> [Directions]
Print the lines of the data, starting with the first, up to and including the line where "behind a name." appears.

*** Opening of Recorded information ***

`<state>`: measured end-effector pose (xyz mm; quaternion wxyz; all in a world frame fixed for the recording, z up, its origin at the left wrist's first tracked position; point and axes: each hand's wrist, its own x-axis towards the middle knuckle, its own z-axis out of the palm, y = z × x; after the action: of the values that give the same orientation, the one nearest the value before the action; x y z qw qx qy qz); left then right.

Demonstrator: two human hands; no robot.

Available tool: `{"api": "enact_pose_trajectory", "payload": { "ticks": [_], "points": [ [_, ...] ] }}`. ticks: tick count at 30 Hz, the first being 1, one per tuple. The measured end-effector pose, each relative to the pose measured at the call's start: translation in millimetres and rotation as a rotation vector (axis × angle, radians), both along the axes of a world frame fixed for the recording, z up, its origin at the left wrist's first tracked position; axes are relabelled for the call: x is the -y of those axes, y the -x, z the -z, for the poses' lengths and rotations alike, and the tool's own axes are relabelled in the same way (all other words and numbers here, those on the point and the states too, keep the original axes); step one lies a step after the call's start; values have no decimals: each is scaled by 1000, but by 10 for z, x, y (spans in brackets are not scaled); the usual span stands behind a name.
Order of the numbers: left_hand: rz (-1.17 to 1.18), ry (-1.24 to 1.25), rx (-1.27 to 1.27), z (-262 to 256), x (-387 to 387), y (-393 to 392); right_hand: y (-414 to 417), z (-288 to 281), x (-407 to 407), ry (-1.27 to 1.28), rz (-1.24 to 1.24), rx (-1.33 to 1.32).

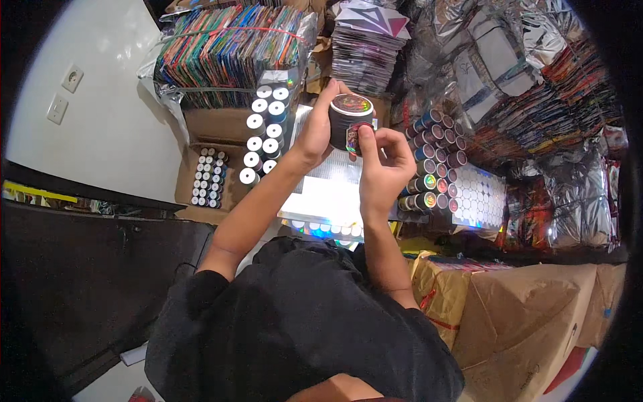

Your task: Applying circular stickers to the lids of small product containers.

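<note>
My left hand (pixel 317 125) holds a spool of black thread (pixel 338 131) from its left side, above a table. A round, shiny sticker covers the spool's white-rimmed top. On the spool's side is a small dark label sticker with a rainbow sheen (pixel 352 139), bearing writing. My right hand (pixel 384 171) has its thumb on the right end of this label, with the index finger bent close behind. Beneath both hands lies a glossy, pale sheet (pixel 321 198) with strong glare. The far side of the spool and some of my left fingers are hidden.
Spools with plain white ends (pixel 254 121) stand in rows at left. Spools with round stickers (pixel 427 166) are stacked at right, beside a sheet of round labels (pixel 479 201). Smaller spools sit in a cardboard box (pixel 183 176). Bundled packets (pixel 231 45) and a paper stack (pixel 369 55) rise behind.
</note>
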<state>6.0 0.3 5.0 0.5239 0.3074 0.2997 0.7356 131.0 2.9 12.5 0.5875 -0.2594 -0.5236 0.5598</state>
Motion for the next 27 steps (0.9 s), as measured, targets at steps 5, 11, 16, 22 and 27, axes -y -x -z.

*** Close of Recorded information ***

> [Output of the task]
`<state>`: measured end-effector pose (xyz mm; quaternion wxyz; all in a world frame fixed for the recording, z up, its origin at the left wrist's first tracked position; point and axes: each hand's wrist, its own x-axis towards the middle knuckle, its own z-axis out of the palm, y = z × x; after the action: of the values that give the same orientation, the one nearest the value before the action; x y z qw qx qy qz); left then right.

Demonstrator: two human hands; no robot.

Available tool: `{"api": "enact_pose_trajectory", "payload": { "ticks": [_], "points": [ [_, ...] ] }}`. ticks: tick count at 30 Hz, the first being 1, one per tuple. The measured end-effector pose, each relative to the pose measured at the call's start: translation in millimetres and rotation as a rotation vector (axis × angle, radians), both along the axes of a world frame fixed for the recording, z up, its origin at the left wrist's first tracked position; axes are relabelled for the call: x is the -y of those axes, y the -x, z the -z, for the poses' lengths and rotations alike, and the tool's own axes are relabelled in the same way (all other words and numbers here, those on the point and the states too, keep the original axes); step one lies a step after the call's start; values have no decimals: each is scaled by 1000, but by 10 for z, x, y (spans in brackets are not scaled); the usual span stands behind a name.

No further output is needed for this exercise.